§ **About this task**: Beginning with the first line, please return the entries exactly through the line that contains "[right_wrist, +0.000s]", and leave out all later lines.

Top of Extracted material

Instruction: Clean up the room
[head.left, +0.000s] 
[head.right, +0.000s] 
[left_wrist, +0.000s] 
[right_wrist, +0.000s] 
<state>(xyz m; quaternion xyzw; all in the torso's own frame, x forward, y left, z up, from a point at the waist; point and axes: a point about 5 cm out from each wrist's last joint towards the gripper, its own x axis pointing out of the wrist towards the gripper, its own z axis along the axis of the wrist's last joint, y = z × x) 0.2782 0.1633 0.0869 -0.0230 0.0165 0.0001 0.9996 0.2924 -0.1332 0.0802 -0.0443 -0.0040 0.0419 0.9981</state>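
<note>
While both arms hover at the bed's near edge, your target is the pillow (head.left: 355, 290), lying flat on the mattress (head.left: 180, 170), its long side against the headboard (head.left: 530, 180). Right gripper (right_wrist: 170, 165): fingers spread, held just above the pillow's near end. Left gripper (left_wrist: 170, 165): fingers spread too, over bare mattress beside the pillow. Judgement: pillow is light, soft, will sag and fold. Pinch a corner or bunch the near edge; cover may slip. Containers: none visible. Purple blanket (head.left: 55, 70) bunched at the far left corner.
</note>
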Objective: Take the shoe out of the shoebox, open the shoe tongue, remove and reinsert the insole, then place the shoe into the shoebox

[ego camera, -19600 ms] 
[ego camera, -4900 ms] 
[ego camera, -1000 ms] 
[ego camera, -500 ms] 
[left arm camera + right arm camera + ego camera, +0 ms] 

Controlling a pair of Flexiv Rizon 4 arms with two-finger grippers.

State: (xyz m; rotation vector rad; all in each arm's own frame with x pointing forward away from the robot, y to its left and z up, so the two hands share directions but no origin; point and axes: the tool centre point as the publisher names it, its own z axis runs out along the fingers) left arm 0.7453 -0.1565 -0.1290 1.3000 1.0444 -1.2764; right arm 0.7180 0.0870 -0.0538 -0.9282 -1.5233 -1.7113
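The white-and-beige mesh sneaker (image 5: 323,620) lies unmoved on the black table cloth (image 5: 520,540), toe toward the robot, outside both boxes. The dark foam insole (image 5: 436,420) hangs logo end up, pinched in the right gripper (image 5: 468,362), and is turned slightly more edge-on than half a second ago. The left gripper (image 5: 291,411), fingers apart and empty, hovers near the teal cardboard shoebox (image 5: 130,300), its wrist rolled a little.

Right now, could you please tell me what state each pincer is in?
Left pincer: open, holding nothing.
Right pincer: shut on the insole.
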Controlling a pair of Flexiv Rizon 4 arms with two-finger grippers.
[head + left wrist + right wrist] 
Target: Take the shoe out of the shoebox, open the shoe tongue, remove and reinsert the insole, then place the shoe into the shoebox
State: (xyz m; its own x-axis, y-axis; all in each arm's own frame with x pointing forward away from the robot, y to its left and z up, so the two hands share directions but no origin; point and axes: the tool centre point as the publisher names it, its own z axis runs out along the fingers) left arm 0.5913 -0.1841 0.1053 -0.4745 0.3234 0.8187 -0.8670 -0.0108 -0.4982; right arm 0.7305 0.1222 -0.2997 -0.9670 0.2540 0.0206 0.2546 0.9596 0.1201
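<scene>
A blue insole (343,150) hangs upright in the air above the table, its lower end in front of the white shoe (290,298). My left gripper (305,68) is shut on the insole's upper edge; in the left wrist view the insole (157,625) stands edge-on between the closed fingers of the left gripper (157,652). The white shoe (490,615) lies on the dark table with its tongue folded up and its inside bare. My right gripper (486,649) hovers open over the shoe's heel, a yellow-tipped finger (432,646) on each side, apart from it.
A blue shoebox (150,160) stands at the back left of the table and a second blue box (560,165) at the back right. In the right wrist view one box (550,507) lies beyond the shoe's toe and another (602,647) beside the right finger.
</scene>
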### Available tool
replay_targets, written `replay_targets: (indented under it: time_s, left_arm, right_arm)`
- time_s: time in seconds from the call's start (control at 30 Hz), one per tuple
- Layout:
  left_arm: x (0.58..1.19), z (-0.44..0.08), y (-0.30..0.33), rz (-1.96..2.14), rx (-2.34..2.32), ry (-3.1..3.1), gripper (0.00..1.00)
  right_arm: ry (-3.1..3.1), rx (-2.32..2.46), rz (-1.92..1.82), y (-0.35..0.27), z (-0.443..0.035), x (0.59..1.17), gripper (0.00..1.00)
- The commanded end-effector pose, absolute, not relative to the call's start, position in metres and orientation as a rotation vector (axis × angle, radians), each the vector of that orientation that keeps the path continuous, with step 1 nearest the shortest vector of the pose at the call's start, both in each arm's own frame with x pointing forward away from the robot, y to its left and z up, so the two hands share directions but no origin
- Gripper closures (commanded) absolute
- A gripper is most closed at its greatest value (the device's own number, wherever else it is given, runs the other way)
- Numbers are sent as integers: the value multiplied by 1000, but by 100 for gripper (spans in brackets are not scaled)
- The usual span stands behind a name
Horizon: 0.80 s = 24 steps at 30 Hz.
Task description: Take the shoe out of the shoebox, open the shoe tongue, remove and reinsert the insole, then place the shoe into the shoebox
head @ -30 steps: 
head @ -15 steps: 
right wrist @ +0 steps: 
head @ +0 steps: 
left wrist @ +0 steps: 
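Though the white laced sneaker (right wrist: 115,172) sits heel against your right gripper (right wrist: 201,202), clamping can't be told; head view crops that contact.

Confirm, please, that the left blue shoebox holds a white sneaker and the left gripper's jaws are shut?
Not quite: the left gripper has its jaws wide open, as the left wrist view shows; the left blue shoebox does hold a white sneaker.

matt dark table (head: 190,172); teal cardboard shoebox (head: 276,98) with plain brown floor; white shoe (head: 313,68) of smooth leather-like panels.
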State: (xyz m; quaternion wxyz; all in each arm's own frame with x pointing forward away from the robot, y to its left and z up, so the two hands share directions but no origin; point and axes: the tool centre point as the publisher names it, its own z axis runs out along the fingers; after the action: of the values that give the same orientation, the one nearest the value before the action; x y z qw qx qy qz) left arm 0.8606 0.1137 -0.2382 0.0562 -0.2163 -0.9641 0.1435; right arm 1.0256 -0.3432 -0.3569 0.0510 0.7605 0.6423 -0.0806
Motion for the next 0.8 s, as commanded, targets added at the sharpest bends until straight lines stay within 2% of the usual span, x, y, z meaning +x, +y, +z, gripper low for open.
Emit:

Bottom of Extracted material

§ **Finished task**:
Instruction: Clean up the room
[head.left, +0.000s] 
[head.right, +0.000s] 
[left_wrist, +0.000s] 
[right_wrist, +0.000s] 

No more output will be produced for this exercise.